Para obter mais informações sobre como configurar a delegação de sub-rede, consulte Adicionar ou remover uma delegação de sub-rede.
Permissões
Você deve ter pelo menos as seguintes permissões de controle de acesso baseado em função na sub-rede ou em um nível superior para configurar a integração de rede virtual:
| Ação | Descrição |
|---|---|
| Microsoft.Network/virtualNetworks/ler | Leia a definição de rede virtual |
| Microsoft.Network/virtualNetworks/sub-redes/leitura | Ler uma definição de sub-rede de rede virtual |
| Ação de união de sub-redes em redes virtuais Microsoft | Junta-se a uma rede virtual |
Configurar a integração de rede virtual
Esta seção orienta você pelo processo de configuração da integração de rede virtual externa para uma instância existente do Gerenciamento de API do Azure. Você também pode configurar a integração de rede virtual ao criar uma nova instância de Gerenciamento de API.

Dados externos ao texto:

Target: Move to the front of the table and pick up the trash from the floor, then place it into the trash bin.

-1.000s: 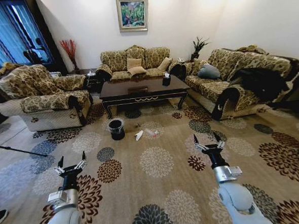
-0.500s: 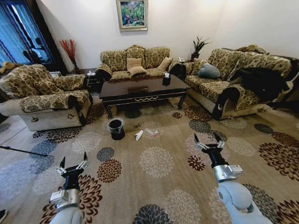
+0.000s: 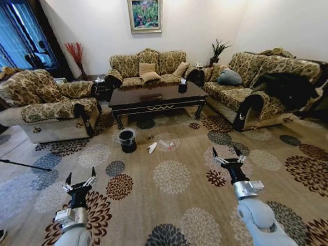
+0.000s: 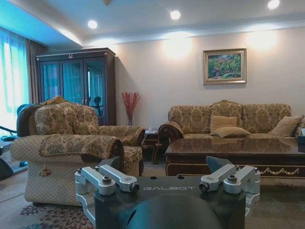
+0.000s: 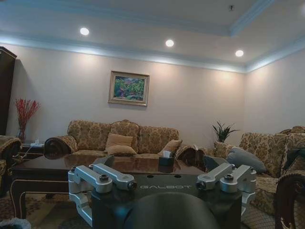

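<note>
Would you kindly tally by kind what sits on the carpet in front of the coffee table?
Trash bin: 1
White tissue: 1
Clear wrapper with red bit: 1
Tiny dark scrap: 1
Total: 4

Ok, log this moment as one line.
phase: facing table | left gripper: open, empty | right gripper: open, empty | trash: on carpet beside trash bin

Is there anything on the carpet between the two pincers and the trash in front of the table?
Nothing visible. Open floor lies between the left pincer, the right pincer and the trash. The trash bin stands beside the trash, off the path.
</note>
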Controlling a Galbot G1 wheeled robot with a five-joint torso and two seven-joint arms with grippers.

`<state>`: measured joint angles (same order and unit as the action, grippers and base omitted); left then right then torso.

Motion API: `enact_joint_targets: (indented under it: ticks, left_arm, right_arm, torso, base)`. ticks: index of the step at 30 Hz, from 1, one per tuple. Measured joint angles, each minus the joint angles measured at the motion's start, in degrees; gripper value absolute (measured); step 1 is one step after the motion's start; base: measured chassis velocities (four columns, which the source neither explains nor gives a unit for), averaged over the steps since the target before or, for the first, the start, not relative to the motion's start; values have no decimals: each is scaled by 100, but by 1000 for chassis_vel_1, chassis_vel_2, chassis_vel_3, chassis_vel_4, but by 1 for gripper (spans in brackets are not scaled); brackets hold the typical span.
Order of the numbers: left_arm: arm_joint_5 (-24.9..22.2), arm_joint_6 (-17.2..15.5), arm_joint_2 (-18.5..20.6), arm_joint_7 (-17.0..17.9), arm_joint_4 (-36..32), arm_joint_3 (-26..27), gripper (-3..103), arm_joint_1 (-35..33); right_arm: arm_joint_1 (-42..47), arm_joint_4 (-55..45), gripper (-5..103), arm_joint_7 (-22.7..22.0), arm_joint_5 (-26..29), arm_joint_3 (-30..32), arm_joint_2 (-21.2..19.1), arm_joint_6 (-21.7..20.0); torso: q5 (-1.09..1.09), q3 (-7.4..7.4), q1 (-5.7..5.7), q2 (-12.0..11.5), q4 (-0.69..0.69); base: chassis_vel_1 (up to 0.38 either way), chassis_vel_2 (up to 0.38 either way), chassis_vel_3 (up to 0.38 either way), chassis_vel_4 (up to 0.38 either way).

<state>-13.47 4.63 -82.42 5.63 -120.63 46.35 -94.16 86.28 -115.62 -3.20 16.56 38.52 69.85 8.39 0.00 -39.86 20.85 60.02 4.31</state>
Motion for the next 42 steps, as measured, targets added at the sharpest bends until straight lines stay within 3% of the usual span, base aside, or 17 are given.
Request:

- No portal do Azure, navegue até sua instância de Gerenciamento de API.
- No menu à esquerda, em Implantação + Infraestrutura, selecioneEdição de rede>.
- Na página Configuração de rede , em Recursos de saída, selecione Habilitar integração de rede virtual.
- Selecione a rede virtual e a sub-rede delegada que você deseja integrar.
- Selecione Salvar. A rede virtual está integrada.
(Opcional) Testar a integração de rede virtual
Se você tiver uma API hospedada na rede virtual, poderá importá-la para sua instância de gerenciamento e testar a integração da rede virtual. Para obter as etapas básicas, consulte Importar e publicar uma API.